Oil prices dropped around a percentage point in early Asian trading after Saudi’s Opec governor said it would be hard to recover to previous oil price highs.
Saudi’s Opec governor Mohammed al-Madi believes that hitting the $100 to $120-a-barrel mark again would be “difficult”, the BBC reports. He also said Saudi Arabia would not ’unilaterally’ cut its output to defend prices.
Madi rejected suggestions that Saudi Arabia was letting the oil price fall for political and competitive reasons and said his country’s oil policy had no “political dimension”.

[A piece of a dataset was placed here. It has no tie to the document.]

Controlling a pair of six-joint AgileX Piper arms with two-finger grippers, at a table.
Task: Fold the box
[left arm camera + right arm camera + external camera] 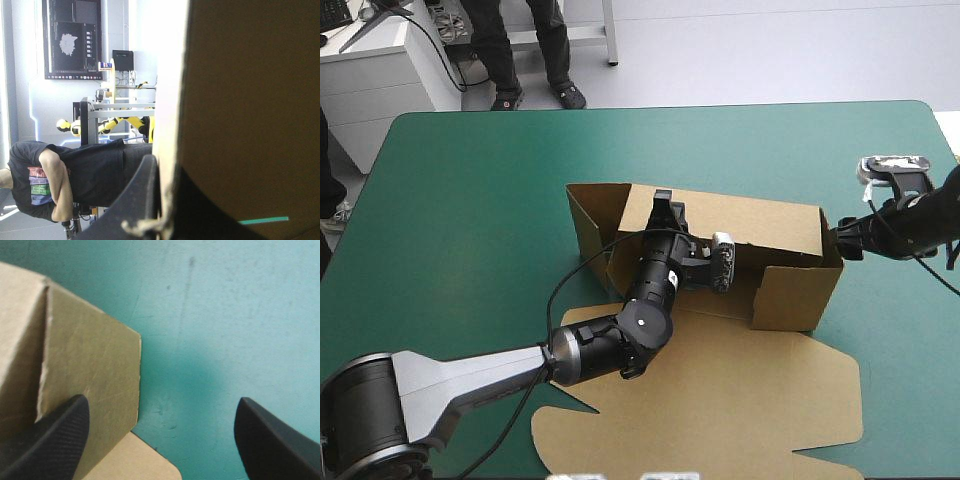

He added: “There isn’t any political dimension in what we do at the oil ministry – our vision is commercial and economic… We are not against anybody or against the [production of US shale gas]. On the contrary, we welcome it as it balances the market in the long run.”
He said the halving of oil prices since the middle of last year was because of fundamental supply and demand factors, not any non-economic policies.
Saudi Arabia’s oil minister Ali al-Naimi also said: ”We tried, we held meetings and we did not succeed because countries (outside OPEC) were insisting that OPEC carry the burden and we refuse that OPEC bears the responsibility.
“The production of OPEC is 30 per cent of the market, 70 per cent from non-OPEC…everybody is supposed to participate if we want to improve prices.”
According to analysts at Brooks Macdonald, today benchmark Brent crude oil futures were trading at $54.79. U.S. WTI crude was down 58 cents at $45.99 a barrel.